0

I have tried to lemmatize a words from Quran Holy Book, but some words can't be lemmatized.

here's my sentence:

sentence = "Then bring ten surahs like it that have been invented and call upon for assistance whomever you can besides Allah if you should be truthful"

that sentence is part of my txt dataset. as you can see, there's "surahs" which is a plural form of "surah". I've tried my codes:

def lemmatize(self, ayat):
    wordnet_lemmatizer = WordNetLemmatizer()
    result = []

    for i in xrange (len(ayat)):
        result.append(wordnet_lemmatizer.lemmatize(sentence[i],'v'))
    return result

which when I run and print, the result is like this:

['bring', 'ten', 'surahs', 'like', u'invent', 'call', 'upon', 'assistance', 'whomever', 'besides', 'Allah', 'truthful']

the 'surahs' isn't changed into 'surah'.

anybody can tell why? thanks.

sang
  • 375
  • 2
  • 8
  • 23
  • There is nothing wrong with the wordnetlemmatizer per se but it just can't handle irregular words well enough. You could try this 'hack' - https://stackoverflow.com/questions/22333392/stemming-some-plurals-with-wordnet-lemmatizer-doesnt-work – SUBHAM MAJAVADIYA Jun 05 '17 at 05:11
  • I've tried that hack but it returns none [] – sang Jun 05 '17 at 05:21

1 Answers1

1

See

For most non-standard English word, WordNet Lemmatizer is not going to help much in getting the correct lemma, try a stemmer:

>>> from nltk.stem import PorterStemmer
>>> porter = PorterStemmer()
>>> porter.stem('surahs')
u'surah'

Also, try the lemmatize_sent in earthy (an nltk wrapper, "shameless plug"):

>>> from earthy.nltk_wrappers import lemmatize_sent
>>> sentence = "Then bring ten surahs like it that have been invented and call upon for assistance whomever you can besides Allah if you should be truthful"
>>> lemmatize_sent(sentence)
[('Then', 'Then', 'RB'), ('bring', 'bring', 'VBG'), ('ten', 'ten', 'RP'), ('surahs', 'surahs', 'NNS'), ('like', 'like', 'IN'), ('it', 'it', 'PRP'), ('that', 'that', 'WDT'), ('have', 'have', 'VBP'), ('been', u'be', 'VBN'), ('invented', u'invent', 'VBN'), ('and', 'and', 'CC'), ('call', 'call', 'VB'), ('upon', 'upon', 'NN'), ('for', 'for', 'IN'), ('assistance', 'assistance', 'NN'), ('whomever', 'whomever', 'NN'), ('you', 'you', 'PRP'), ('can', 'can', 'MD'), ('besides', 'besides', 'VB'), ('Allah', 'Allah', 'NNP'), ('if', 'if', 'IN'), ('you', 'you', 'PRP'), ('should', 'should', 'MD'), ('be', 'be', 'VB'), ('truthful', 'truthful', 'JJ')]
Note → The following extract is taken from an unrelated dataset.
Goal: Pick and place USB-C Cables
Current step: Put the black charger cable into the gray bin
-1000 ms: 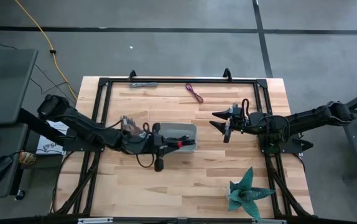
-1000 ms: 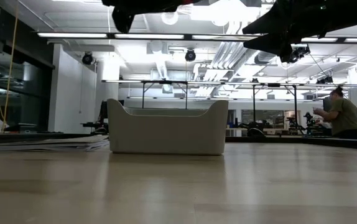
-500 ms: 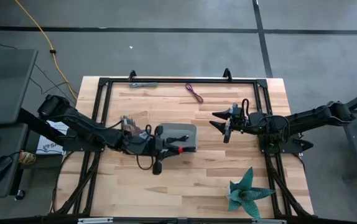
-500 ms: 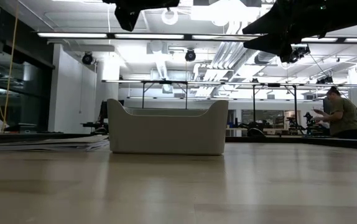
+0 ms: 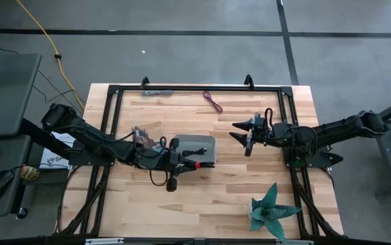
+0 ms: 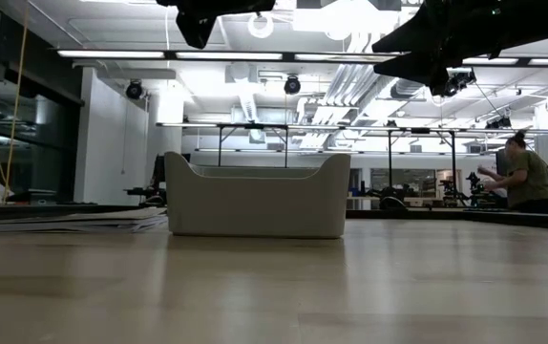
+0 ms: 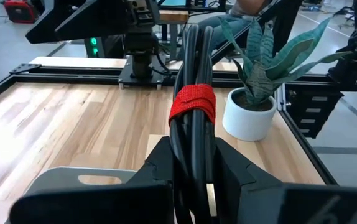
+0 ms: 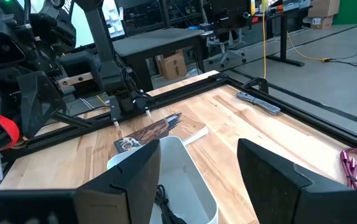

>>> words, lemmas, tags = zip(*lemmatize_sent(sentence))
>>> lemmas
('Then', 'bring', 'ten', 'surahs', 'like', 'it', 'that', 'have', u'be', u'invent', 'and', 'call', 'upon', 'for', 'assistance', 'whomever', 'you', 'can', 'besides', 'Allah', 'if', 'you', 'should', 'be', 'truthful')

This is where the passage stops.